- WORK TO BE COMPLETED: With the line containing "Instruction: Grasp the" as the final line, restate exactly every line of the data below from the first one onward, and copy no pictures.

- DATASET EXCERPT:
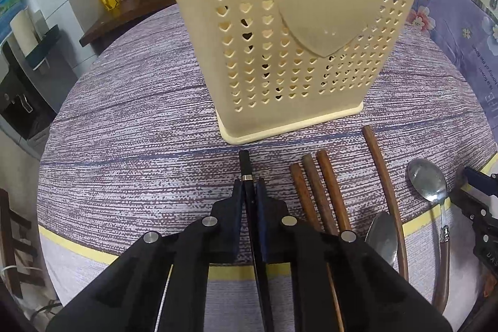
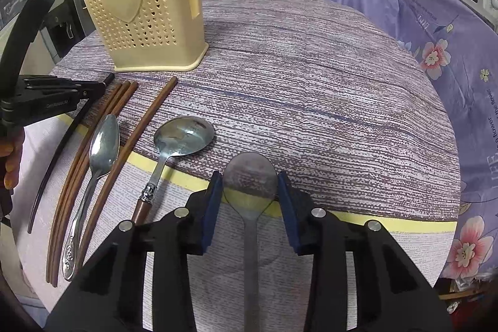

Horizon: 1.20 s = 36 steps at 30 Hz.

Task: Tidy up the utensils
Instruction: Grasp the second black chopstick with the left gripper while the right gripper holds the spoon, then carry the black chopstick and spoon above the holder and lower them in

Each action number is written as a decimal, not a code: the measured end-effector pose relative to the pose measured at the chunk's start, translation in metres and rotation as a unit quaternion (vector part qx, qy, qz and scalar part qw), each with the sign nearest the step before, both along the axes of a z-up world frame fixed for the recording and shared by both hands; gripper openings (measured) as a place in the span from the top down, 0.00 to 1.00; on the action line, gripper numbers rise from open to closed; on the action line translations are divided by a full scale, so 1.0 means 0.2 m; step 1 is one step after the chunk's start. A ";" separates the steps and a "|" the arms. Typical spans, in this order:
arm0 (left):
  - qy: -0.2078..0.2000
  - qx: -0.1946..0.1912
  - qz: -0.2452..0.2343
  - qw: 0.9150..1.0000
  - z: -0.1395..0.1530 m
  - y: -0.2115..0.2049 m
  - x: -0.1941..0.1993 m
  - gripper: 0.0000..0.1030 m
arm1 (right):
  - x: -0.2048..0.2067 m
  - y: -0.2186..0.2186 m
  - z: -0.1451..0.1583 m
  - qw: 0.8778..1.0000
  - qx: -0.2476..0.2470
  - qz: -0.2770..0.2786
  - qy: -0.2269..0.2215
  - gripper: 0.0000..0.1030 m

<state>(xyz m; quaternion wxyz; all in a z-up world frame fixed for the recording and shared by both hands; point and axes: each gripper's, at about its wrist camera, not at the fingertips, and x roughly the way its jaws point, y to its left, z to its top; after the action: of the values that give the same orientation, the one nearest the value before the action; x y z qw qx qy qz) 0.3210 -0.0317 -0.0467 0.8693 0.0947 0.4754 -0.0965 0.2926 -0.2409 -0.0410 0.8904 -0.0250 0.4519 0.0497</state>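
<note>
The left gripper (image 1: 249, 185) fingers are clamped on a black chopstick (image 1: 245, 164), whose tip points at the cream holder (image 1: 292, 30); its rear is hidden beneath the gripper. The right gripper (image 2: 250, 176) fingers stand partly apart around a steel spoon (image 2: 250, 176), bowl forward, contact unclear. Brown chopsticks (image 2: 102, 126) and two other spoons (image 2: 183, 133) lie lengthwise near the tabletop (image 2: 311, 83) edge; open cloth is seen rightward.

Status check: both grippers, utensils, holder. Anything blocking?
Left gripper shut on black chopstick. Right gripper open, astride steel spoon, pads not touching. Cream holder upright, path clear.
</note>
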 end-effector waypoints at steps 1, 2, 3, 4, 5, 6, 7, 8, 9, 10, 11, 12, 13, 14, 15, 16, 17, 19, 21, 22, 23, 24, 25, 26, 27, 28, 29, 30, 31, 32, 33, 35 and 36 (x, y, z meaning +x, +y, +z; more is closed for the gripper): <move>-0.001 -0.001 0.001 1.000 0.00 0.00 0.00 0.91 | 0.00 0.00 0.00 1.000 0.001 0.000 -0.001 0.64; -0.002 -0.001 0.001 1.000 0.00 0.00 0.00 0.91 | 0.00 0.00 0.00 1.000 0.001 -0.001 -0.002 0.64; -0.002 -0.003 0.003 1.000 0.00 0.00 0.00 0.91 | 0.00 0.00 0.00 1.000 0.001 -0.001 -0.003 0.64; -0.001 -0.004 0.004 1.000 0.00 0.00 0.00 0.91 | 0.00 0.00 0.00 1.000 0.002 -0.001 -0.003 0.64; -0.001 -0.006 0.005 1.000 0.00 0.00 0.00 0.91 | -0.01 0.00 0.00 1.000 0.004 -0.002 -0.003 0.64; -0.001 -0.008 0.007 1.000 0.00 0.00 0.00 0.91 | 0.00 0.00 0.00 1.000 0.007 -0.003 -0.003 0.64; -0.002 -0.010 0.008 1.000 0.00 0.01 0.01 0.91 | 0.00 0.00 0.00 1.000 0.010 -0.003 -0.004 0.64; -0.003 -0.012 0.011 1.000 0.00 0.01 0.01 0.91 | 0.00 -0.01 0.00 1.000 0.014 -0.003 -0.005 0.64; -0.005 -0.015 0.013 1.000 0.01 0.02 0.01 0.91 | -0.01 -0.01 0.01 1.000 0.018 -0.004 -0.006 0.64; -0.009 -0.019 0.015 1.000 0.01 0.02 0.01 0.91 | -0.01 -0.02 0.02 1.000 0.023 -0.004 -0.009 0.64; -0.012 -0.024 0.016 1.000 0.02 0.03 0.00 0.91 | -0.02 -0.03 0.03 0.999 0.031 -0.002 -0.014 0.64; -0.016 -0.031 0.018 0.999 0.04 0.04 -0.02 0.91 | -0.02 -0.04 0.05 0.999 0.038 -0.001 -0.017 0.64; -0.021 -0.039 0.018 0.999 0.06 0.05 -0.03 0.91 | -0.03 -0.04 0.07 0.999 0.044 -0.002 -0.022 0.64; -0.026 -0.046 0.018 0.998 0.09 0.06 -0.04 0.91 | -0.03 -0.05 0.09 0.998 0.050 -0.001 -0.027 0.64; -0.036 -0.054 0.019 0.998 0.12 0.07 -0.06 0.91 | -0.04 -0.06 0.11 0.998 0.062 -0.001 -0.033 0.64; -0.045 -0.061 0.020 0.997 0.16 0.07 -0.08 0.91 | -0.04 -0.07 0.14 0.997 0.074 0.001 -0.037 0.64; -0.055 -0.070 0.020 0.996 0.20 0.08 -0.11 0.91 | -0.04 -0.09 0.17 0.995 0.091 0.004 -0.044 0.64; -0.079 -0.089 0.019 0.993 0.29 0.11 -0.16 0.91 | -0.06 -0.12 0.24 0.992 0.113 0.006 -0.063 0.64; -0.103 -0.108 0.019 0.989 0.39 0.15 -0.23 0.92 | -0.09 -0.14 0.34 0.988 0.126 0.006 -0.087 0.64; -0.115 -0.115 0.018 0.987 0.44 0.16 -0.26 0.92 | -0.11 -0.16 0.39 0.986 0.137 0.007 -0.099 0.64; -0.127 -0.119 0.017 0.985 0.49 0.18 -0.29 0.92 | -0.12 -0.17 0.43 0.984 0.143 0.008 -0.107 0.64; -0.140 -0.122 0.016 0.982 0.53 0.20 -0.32 0.92 | -0.13 -0.18 0.46 0.983 0.146 0.009 -0.112 0.64; -0.151 -0.124 0.016 0.981 0.57 0.21 -0.34 0.92 | -0.13 -0.19 0.49 0.982 0.149 0.009 -0.118 0.64; -0.159 -0.125 0.014 0.979 0.60 0.22 -0.36 0.92 | -0.14 -0.19 0.51 0.981 0.151 0.008 -0.122 0.64; -0.168 -0.128 0.012 0.977 0.64 0.23 -0.38 0.92 | -0.14 -0.20 0.53 0.980 0.152 0.007 -0.128 0.64; -0.174 -0.129 0.012 0.976 0.66 0.24 -0.39 0.92 | -0.15 -0.20 0.55 0.980 0.151 0.008 -0.131 0.64; -0.181 -0.130 0.012 0.975 0.68 0.24 -0.41 0.92 | -0.15 -0.19 0.56 0.980 0.149 0.009 -0.133 0.64; -0.188 -0.133 0.014 0.973 0.70 0.25 -0.43 0.92 | -0.16 -0.19 0.57 0.980 0.148 0.009 -0.136 0.64; -0.192 -0.136 0.015 0.972 0.71 0.26 -0.44 0.92 | -0.16 -0.18 0.58 0.979 0.148 0.008 -0.138 0.64; -0.196 -0.140 0.018 0.970 0.72 0.27 -0.44 0.92 | -0.16 -0.18 0.58 0.979 0.148 0.009 -0.138 0.64; -0.198 -0.143 0.020 0.970 0.73 0.28 -0.45 0.92 | -0.17 -0.18 0.58 0.979 0.148 0.010 -0.137 0.64; -0.201 -0.146 0.025 0.968 0.73 0.30 -0.45 0.92 | -0.16 -0.18 0.58 0.980 0.146 0.010 -0.136 0.64; -0.201 -0.148 0.026 0.968 0.72 0.30 -0.45 0.92 | -0.16 -0.17 0.58 0.980 0.145 0.010 -0.137 0.64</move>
<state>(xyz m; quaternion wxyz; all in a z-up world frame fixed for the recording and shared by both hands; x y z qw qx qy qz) 0.2316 0.0288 0.0976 0.9537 -0.0303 0.2732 -0.1218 0.2599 -0.2752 0.0744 0.9373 0.0931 0.3137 0.1201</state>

- SOLUTION TO THE PROBLEM:
Horizon: 1.20 s = 36 steps at 30 Hz.

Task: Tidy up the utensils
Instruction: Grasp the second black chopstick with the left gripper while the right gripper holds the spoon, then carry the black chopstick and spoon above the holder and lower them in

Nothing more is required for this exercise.